Les élèves avaient une semaine pour s’entraider à mémoriser les informations à propos des périodes conventionnelles de l’Histoire. Le jour J, ils passeraient l’évaluation individuellement, plus aucune collaboration à ce moment-là. L’astuce de ce dispositif d’évaluation se situe dans les résultats…c’est la note la plus basse des deux qui serait attribuée au binôme.

Au départ, les élèves se sont un peu étonnés et questionnés mais pas d’insurrection. J’ai senti qu’ils avaient envie de tenter l’expérience.

Les binômes ont eu un temps de travail en classe où j’ai pu observer les groupes travailler ensemble, les interactions. Cette étape de travail était déjà très intéressant. Là où certains avaient présupposé que leur co-équipier allait être possiblement un « boulet », ils se sont assez vite rendu compte que chacun avait surtout une manière différente de travailler, un temps de concentration différent, une mémoire photographique etc. Les élèves-moteur ont, quant à eux, rapidement joué leur rôle comme je l’avais supposé.

La particularité de cette classe est qu’une moitié bénéficie d’une motivation intrinsèque ou extrinsèque suffisamment forte pour dépasser les difficultés et se mettre au travail lorsque c’est nécessaire. L’autre moitié est constituée d’élèves qui n’ont pas de méthode de travail efficace et qui n’essaient même pas de se mettre au travail, leur estime d’eux-mêmes ayant été trop souvent égratinée durant leurs années en primaire. La moitié de ma classe avait donc besoin de coachs et cela tombe bien j’en avais une dizaine !

C’est ce combo qui a permis le succès de cette expérience pédagogique.

Les binômes ont organisé leurs révisions pendant une semaine : ils s’interrogeaient dans la cour, s’envoyaient des exercices pour s’entraîner quotidiennement. Les coachs n’ont pas lâché l’affaire car ils avaient envie de réussir et leur réussite dépendaient d’élèves plus en difficultés scolairement. Les élèves plus en difficultés se sentaient soutenus et n’avaient pas envie de faire rater, de décevoir leur co-équipier. Ils étaient totalement interdépendants. La collaboration était dès lors indispensable.

Pour la petite anecdote : une élève m’a raconté qu’elle envoyait dix exercices par jour à son co-équipier via Whatsapp. Le dimanche, occupée par une fête de famille, elle n’a pas envoyé d’entrainements. Elle a reçu un message de son binôme qui craignait qu’elle néglige leur travail…Cela nous a fait rire car l’élève en question a ce genre d’humour, mais surtout ce qui était inédit c’est qu’il réclame du travail.

Le jour J est arrivé et ils n’étaient pas spécialement impatients de passer l’évaluation, pas d’excitation ou de stress particulier. J’entendais des élèves donner quelques derniers conseils à leur binôme.

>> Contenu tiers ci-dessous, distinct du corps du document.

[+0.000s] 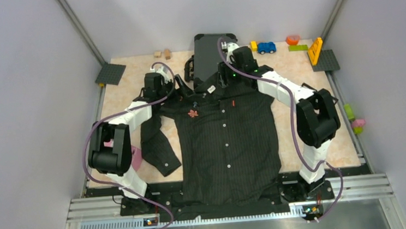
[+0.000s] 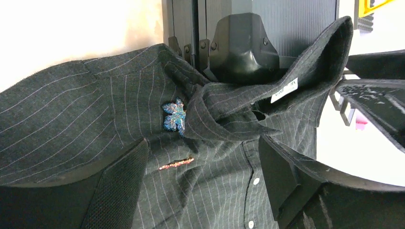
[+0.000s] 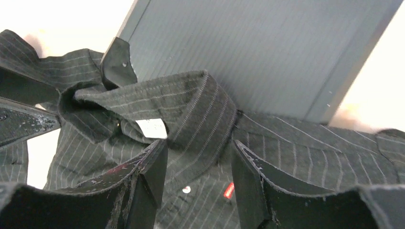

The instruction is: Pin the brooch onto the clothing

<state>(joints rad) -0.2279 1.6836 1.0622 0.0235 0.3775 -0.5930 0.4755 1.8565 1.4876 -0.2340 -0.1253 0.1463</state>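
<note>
The black pinstriped shirt (image 1: pixel 228 145) lies flat on the table, its collar against the dark grey suitcase (image 1: pixel 210 56). A reddish leaf brooch (image 1: pixel 192 113) sits on its left chest; the left wrist view shows it edge-on as a thin red glitter strip (image 2: pixel 176 163). A blue glittery leaf brooch (image 2: pixel 174 117) sits by the collar edge. My left gripper (image 1: pixel 180 94) is open and empty, hovering over the chest with the red strip just ahead (image 2: pixel 200 186). My right gripper (image 1: pixel 223 80) is open, its fingers either side of the collar (image 3: pixel 191 109), above the red tag (image 3: pixel 229 190).
The suitcase leans upright behind the collar. Toys lie along the back edge: a blue car (image 1: pixel 266 47), a yellow piece (image 1: pixel 315 51), wooden blocks (image 1: pixel 162 53) and grey baseplates (image 1: pixel 110 73). A pink item (image 1: pixel 136 155) lies near the left arm. Walls enclose both sides.
</note>
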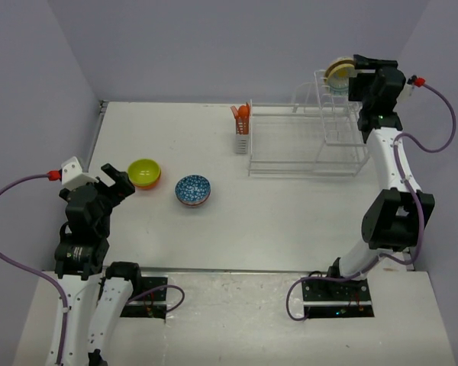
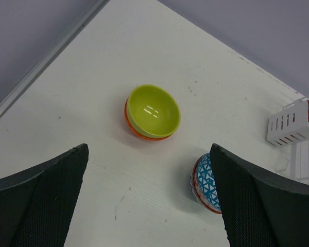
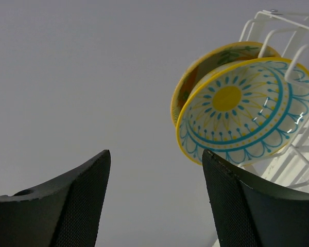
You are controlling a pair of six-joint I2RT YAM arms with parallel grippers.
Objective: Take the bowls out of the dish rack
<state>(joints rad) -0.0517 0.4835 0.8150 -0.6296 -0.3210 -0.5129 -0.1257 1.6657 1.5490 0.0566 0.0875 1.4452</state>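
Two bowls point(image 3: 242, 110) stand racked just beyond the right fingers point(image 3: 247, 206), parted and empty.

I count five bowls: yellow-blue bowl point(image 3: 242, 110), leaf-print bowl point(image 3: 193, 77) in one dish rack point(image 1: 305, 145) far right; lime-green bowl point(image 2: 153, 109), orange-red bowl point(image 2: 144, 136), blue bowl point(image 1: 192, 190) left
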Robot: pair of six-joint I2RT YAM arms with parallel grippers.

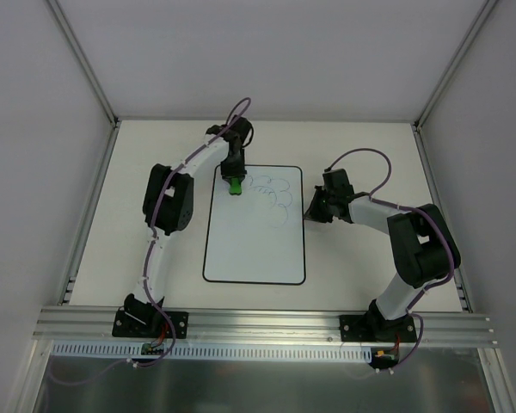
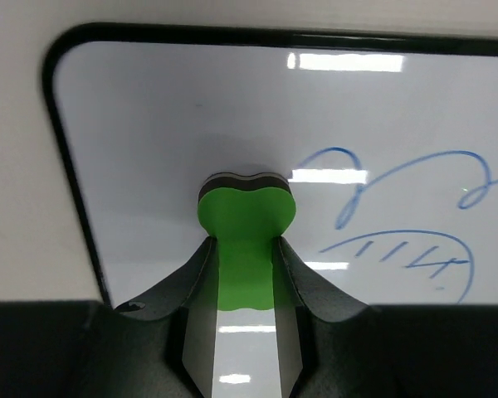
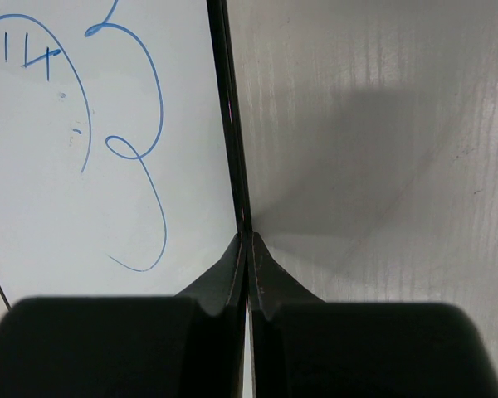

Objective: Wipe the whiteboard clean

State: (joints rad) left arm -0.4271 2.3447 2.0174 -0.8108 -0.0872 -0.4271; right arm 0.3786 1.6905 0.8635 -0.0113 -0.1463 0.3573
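Note:
The whiteboard [image 1: 254, 245] lies flat in the middle of the table, with a blue doodle [image 1: 275, 194] on its far half. My left gripper [image 1: 234, 179] is shut on a green eraser [image 1: 235, 186] and holds it on the board's far left corner. In the left wrist view the eraser [image 2: 246, 215] stands between the fingers [image 2: 295, 290] on the board [image 2: 149, 124], just left of the blue lines [image 2: 398, 249]. My right gripper [image 1: 310, 211] is shut, its tips [image 3: 247, 242] at the board's black right edge [image 3: 226, 124].
The table [image 1: 370, 155] is white and walled by grey panels at left, back and right. An aluminium rail [image 1: 267, 323] with both arm bases runs along the near edge. The right arm's elbow [image 1: 421, 245] stands over the right side.

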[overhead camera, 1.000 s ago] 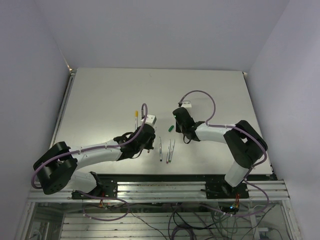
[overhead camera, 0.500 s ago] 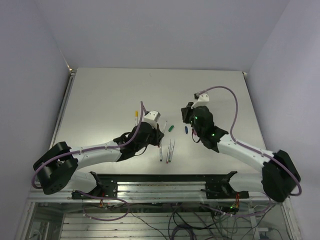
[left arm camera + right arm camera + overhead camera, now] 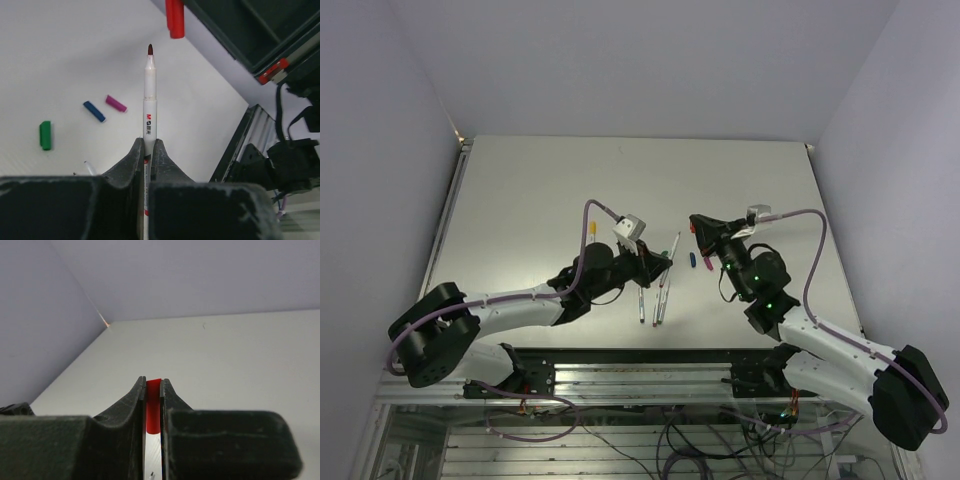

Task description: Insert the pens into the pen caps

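Thin white red-tipped pen [image 3: 149, 107] clamped in left gripper [image 3: 148, 145], small red plastic cap [image 3: 175, 19] at its 1 o'clock, pinched by right gripper [image 3: 153, 387]

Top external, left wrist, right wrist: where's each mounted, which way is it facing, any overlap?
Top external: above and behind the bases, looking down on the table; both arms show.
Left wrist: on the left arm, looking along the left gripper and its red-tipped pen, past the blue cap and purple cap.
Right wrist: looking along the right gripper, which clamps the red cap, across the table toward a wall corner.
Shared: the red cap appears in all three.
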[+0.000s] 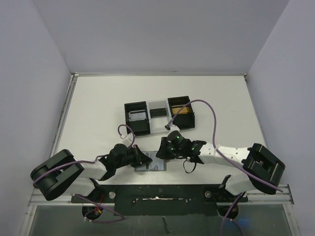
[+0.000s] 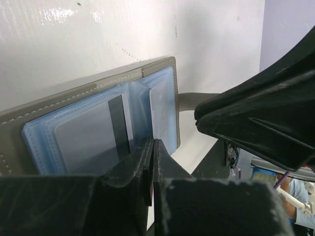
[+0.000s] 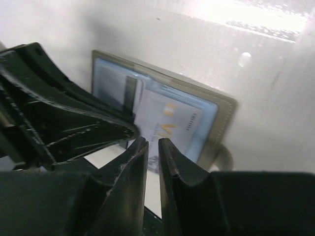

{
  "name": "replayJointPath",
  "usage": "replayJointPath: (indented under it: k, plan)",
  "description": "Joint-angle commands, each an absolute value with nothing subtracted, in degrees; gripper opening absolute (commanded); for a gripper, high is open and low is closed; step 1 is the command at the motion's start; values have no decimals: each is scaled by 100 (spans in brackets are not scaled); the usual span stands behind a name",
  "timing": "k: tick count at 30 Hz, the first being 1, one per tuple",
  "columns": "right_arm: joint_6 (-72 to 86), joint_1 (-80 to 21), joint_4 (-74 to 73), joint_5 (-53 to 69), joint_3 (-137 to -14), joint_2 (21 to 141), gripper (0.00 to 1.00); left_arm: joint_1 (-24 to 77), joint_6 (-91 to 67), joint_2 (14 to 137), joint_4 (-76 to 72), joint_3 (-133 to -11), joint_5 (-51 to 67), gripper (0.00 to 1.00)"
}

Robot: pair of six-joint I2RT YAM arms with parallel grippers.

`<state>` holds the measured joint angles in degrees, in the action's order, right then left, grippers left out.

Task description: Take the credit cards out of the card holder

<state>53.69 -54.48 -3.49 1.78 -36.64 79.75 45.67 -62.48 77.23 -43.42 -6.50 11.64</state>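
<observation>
**Both claws at the open card holder, near edge of the table**

Closest to the arm bases, the card holder (image 1: 151, 167) lies opened flat on the white table (image 1: 98, 108), just in front of the mounting rail and between the two wrists. Its grey stitched cover faces down and its blue-grey clear sleeves face up.

The left gripper (image 2: 152, 143) comes in from the left. Its fingers are pressed together with no gap between them, and their tips sit at the holder's near edge, right at the fold between the two panels. Whether a sleeve edge is caught between them cannot be told. Just past these tips, the left panel holds a pale card with a black stripe (image 2: 88, 142).

The right gripper (image 3: 153, 142) reaches in from the right, close beside the left one. Its fingers stand a narrow slit apart, with the tips just over the near edge of the right panel. Nothing is clearly gripped between them. Beyond them a white printed card (image 3: 172, 123) sits in its sleeve, tilted against the holder's edges. The grey snap tab (image 3: 224, 157) sticks out from the holder's right side.

Farther back, well apart from the holder, stands a three-compartment tray (image 1: 158, 125). It has black bins at either end and a white middle section, and something tan shows in the right bin.
</observation>
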Motion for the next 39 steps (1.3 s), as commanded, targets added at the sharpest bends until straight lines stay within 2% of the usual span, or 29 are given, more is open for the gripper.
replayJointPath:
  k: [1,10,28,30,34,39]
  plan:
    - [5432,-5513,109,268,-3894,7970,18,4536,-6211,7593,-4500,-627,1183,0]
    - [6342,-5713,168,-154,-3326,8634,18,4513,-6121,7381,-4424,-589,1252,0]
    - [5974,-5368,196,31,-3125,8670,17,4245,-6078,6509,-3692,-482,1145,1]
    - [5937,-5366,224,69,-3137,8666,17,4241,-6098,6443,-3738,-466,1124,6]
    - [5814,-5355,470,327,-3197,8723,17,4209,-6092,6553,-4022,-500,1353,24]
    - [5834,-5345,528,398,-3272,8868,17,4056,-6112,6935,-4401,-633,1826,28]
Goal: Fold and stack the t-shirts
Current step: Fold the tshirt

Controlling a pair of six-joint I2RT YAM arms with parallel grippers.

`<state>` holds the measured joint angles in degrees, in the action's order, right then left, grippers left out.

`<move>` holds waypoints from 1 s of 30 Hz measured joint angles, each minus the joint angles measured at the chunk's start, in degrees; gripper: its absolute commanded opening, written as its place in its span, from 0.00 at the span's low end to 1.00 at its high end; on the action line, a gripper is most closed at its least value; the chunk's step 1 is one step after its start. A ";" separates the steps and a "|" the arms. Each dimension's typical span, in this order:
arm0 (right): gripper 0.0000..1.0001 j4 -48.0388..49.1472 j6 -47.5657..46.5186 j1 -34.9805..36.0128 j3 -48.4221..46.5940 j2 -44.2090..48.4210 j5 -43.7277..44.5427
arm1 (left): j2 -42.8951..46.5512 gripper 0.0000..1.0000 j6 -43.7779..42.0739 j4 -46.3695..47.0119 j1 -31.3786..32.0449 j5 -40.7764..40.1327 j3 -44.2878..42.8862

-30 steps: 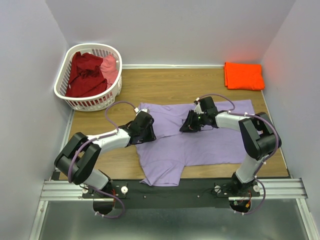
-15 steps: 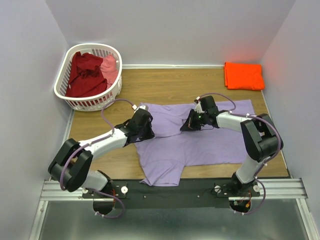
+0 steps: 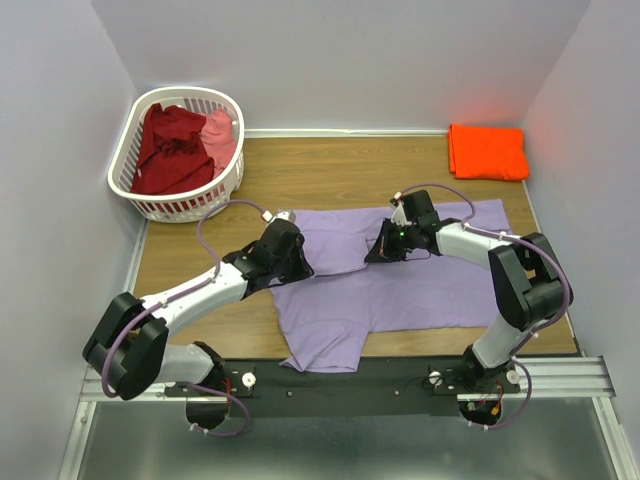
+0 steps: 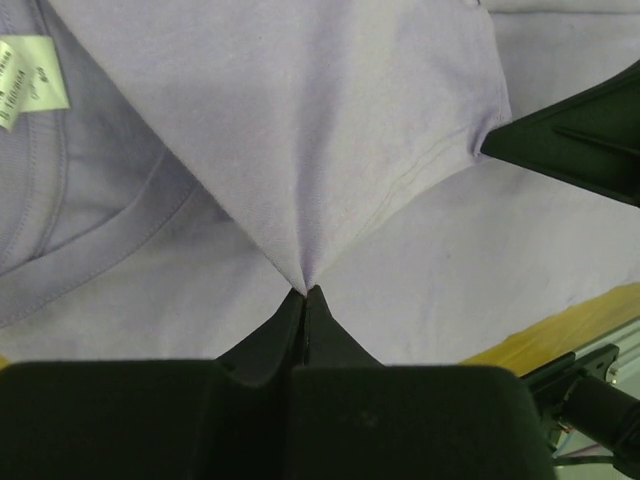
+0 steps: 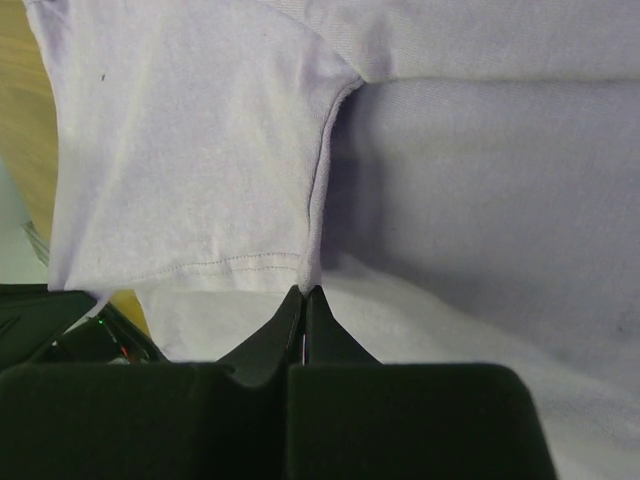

L’évaluation terminée, je me suis dit qu’il fallait absolument que les élèves aient rapidement leurs résultats. Les résultats par rapport à leurs connaissances acquises mais aussi vis-à-vis des efforts fournis, de l’efficacité du travail d’équipe etc. Laisser passer 24 heures aurait enlevé la magie.

Après leur avoir fait ranger toutes leurs affaires, pour éviter toute triche, je leur ai distribué des fluos pour réaliser la correction directement. Les résultats ont été excellents ! C’était juste incroyable. Parfois même les élèves coachés ont réalisé des sans fautes, là où leur coach avaient fait des erreurs d’inattention. Les élèves se sont félicités, checkés, souri. Il y a eu quelque chose de magique dans cette réussite en équipe.

Finalement, ils ont tellement apprécié l’expérience qu’ils m’ont demandé pour la recommencer, à condition qu’ils puissent choisir eux-mêmes leur co-équipier/ère. Je vous raconterai la suite de cette expérience dans un prochain article.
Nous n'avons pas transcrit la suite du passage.